Rather than see their community wiped out, houseboaters got together to preserve a way of life. Later, when houseboats became more respectable and moorage owners began to double and triple rents, co-ops were formed.
Co-op and condo fees, says Jeri Callahan, a devoted houseboater, pay for maintenance of common areas, including the dock, water and garbage service, street parking, real estate taxes, and leases.
Ms. Callahan, who conducts tours for Discover Houseboating, says modern houseboaters are in sync with Seattle's environmental ethic. "They share the area's great respect for the beauty of the outdoors," she says. "We don't appreciate floating beer cans."
Nothing goes overboard, except accidentially. As with virtually all houseboaters, she's had possessions disappear into the drink, such as a bicycle blown off her deck by a severe wind.
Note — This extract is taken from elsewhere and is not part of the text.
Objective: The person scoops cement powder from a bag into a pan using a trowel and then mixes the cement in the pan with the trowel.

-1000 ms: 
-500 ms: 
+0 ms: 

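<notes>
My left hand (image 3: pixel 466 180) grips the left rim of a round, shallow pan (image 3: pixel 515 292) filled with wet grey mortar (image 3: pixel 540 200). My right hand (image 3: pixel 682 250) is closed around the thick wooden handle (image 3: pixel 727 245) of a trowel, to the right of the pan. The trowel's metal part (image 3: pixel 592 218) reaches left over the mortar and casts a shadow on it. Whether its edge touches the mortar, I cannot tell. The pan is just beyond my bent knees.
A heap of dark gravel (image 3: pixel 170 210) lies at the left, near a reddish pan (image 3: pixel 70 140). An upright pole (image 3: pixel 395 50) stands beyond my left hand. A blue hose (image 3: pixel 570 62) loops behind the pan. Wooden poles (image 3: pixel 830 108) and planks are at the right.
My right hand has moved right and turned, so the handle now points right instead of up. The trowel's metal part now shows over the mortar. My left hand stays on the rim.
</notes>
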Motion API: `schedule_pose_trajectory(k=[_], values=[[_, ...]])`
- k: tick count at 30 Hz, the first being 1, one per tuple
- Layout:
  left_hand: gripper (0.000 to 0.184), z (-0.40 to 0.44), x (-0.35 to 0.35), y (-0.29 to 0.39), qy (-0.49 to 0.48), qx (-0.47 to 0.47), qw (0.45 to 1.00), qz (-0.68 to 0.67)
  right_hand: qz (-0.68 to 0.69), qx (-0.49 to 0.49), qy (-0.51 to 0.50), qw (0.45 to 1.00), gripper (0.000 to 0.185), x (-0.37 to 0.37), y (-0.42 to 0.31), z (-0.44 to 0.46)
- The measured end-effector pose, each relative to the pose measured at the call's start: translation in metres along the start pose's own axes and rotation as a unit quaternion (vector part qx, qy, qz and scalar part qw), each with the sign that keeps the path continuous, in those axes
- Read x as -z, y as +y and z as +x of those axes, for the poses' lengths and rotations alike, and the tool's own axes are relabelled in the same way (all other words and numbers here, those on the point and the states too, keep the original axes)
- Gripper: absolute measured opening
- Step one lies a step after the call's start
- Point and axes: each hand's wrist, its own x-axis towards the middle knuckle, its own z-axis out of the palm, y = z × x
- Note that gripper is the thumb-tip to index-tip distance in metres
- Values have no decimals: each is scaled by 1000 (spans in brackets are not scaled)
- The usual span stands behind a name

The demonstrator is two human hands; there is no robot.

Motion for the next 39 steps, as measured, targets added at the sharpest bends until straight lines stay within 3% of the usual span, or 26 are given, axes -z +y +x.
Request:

Houseboats are connected umbilically to land by flexible water and electric lines that run underneath the docks. This makes them different from self-propelled house barges, the RVs of the waterways. Houseboats don't travel unless ripped from their moorings by a storm.
Gentrification hits the docks
Houseboats have definitely gone upscale in recent decades.
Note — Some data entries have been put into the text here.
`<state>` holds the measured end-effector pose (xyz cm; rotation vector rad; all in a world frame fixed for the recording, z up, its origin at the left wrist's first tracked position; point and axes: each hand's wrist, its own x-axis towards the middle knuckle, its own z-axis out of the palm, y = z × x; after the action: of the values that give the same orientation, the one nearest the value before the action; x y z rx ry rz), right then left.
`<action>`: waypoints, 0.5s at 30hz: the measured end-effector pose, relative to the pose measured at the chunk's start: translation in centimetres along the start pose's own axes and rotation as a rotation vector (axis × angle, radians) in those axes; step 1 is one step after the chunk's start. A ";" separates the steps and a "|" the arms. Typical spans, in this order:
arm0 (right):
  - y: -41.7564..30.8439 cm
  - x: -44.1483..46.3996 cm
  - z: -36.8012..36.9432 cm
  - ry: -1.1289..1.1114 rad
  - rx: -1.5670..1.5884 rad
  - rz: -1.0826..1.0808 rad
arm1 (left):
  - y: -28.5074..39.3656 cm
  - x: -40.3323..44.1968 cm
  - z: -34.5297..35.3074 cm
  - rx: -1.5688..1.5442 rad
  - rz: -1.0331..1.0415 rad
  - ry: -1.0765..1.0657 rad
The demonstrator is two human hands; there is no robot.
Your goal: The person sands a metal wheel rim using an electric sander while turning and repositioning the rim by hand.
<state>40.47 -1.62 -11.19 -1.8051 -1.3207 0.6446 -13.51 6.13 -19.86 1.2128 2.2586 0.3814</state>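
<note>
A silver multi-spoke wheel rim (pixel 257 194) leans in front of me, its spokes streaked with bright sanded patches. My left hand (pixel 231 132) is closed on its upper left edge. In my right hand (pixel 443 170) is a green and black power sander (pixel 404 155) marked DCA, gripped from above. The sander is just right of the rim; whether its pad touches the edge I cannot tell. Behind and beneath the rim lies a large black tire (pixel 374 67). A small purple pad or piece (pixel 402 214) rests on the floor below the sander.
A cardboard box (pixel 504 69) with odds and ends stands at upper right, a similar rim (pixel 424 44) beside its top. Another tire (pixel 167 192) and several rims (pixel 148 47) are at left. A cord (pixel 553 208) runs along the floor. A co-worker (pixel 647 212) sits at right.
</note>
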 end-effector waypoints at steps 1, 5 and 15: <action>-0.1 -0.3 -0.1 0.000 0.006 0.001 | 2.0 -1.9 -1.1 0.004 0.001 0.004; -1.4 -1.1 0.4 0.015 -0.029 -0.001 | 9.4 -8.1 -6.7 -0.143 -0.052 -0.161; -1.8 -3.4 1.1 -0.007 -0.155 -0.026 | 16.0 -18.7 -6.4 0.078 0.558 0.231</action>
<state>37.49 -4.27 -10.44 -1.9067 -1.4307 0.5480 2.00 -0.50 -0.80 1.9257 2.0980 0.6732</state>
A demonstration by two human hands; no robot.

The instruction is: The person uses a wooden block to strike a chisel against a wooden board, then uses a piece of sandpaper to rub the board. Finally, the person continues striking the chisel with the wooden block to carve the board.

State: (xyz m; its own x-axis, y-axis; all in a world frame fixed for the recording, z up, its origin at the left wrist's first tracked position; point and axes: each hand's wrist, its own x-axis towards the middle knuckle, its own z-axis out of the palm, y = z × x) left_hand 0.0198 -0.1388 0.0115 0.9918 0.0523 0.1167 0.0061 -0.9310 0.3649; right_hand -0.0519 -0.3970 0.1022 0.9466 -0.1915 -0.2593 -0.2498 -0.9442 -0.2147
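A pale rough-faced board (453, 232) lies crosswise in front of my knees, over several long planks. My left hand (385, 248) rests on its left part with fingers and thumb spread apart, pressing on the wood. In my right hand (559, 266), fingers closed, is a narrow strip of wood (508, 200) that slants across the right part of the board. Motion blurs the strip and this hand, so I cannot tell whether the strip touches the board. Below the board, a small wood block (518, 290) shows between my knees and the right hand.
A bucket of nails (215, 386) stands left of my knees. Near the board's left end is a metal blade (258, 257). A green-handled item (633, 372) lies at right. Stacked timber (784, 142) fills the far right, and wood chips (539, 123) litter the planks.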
Whereas a houseboat slip might have cost $50,000 a dozen or more years ago, the price is closer to $150,000 today, and this is only the cost to own the aqueous property. The total package, house included, often runs much higher.
The average price of 11 homes Mr. Gottlieb was selling last week was $500,000.
"The people who lived here used to be more working class and I'm working class," Mrs. Nelson observes. "It was more fun then."
Still, on the whole, she doesn't mind the gentrification and calls the people in her co-op "very steady and very nice."
Most people seem to enjoy the opportunities for casual, daily interaction that shared docks and waterways afford. "It's not like communities in which you drive into your garage and walk into your house," says Tanya Seligman. "It's a small community, so people tend to get along."
From the land, the houseboats are shielded by trees and bushes and are not that visible. Residents park their cars and collect their mail at street-level gateways, which lead down a flight of wooden steps to the docks below.
The general public doesn't wander here. But with none of the lawns that separate surburbanites, houseboat owners tend to see each other regularly outside.
"We had some concerns about privacy because things are so close and open," Elizabeth Shaw says. "We can look right across the channel at our neighbors, but that just hasn't been a problem."
The diversity of ages and incomes is one of the appeals for the Shaws. They like the mix that even includes children next door. This is not generally a families-type place, though. It's populated by singles, young couples, empty-nesters, and retirees.
Space is clearly at a premium. The typical houseboat is about 800 square feet, with many of the two-story dwellings at about 2,000 square feet.
There's a tendency for newcomers to want to expand and remake old interiors. To protect against impulsive decisions, some co-ops don't allow major remodeling in the first year of ownership. "It's one of the rules of our dock," Mrs. Shaw says.
Without it, McFarland says, "people will move in and push out their walls so they don't have any deck. A year or two later they say, 'Gee, I wish I had some deck.' "
Less of a party atmosphere
The atmosphere is peaceful, quieter than it used to be in the 1970s, when it was a singles haven and "everybody was so wild and nutty," says McFarland.
Today, things are generally sedate. About the only wildlife are the ducks, beavers, geese, otters, and muskrats that inhabit the lake waters.
The lake is sometimes so calm, Mrs. Shaw says, you can forget your house is floating. Whenever she and her husband take land trips, though, they are reminded that they miss the water. "It's so nice to look out everyday and see it," she says.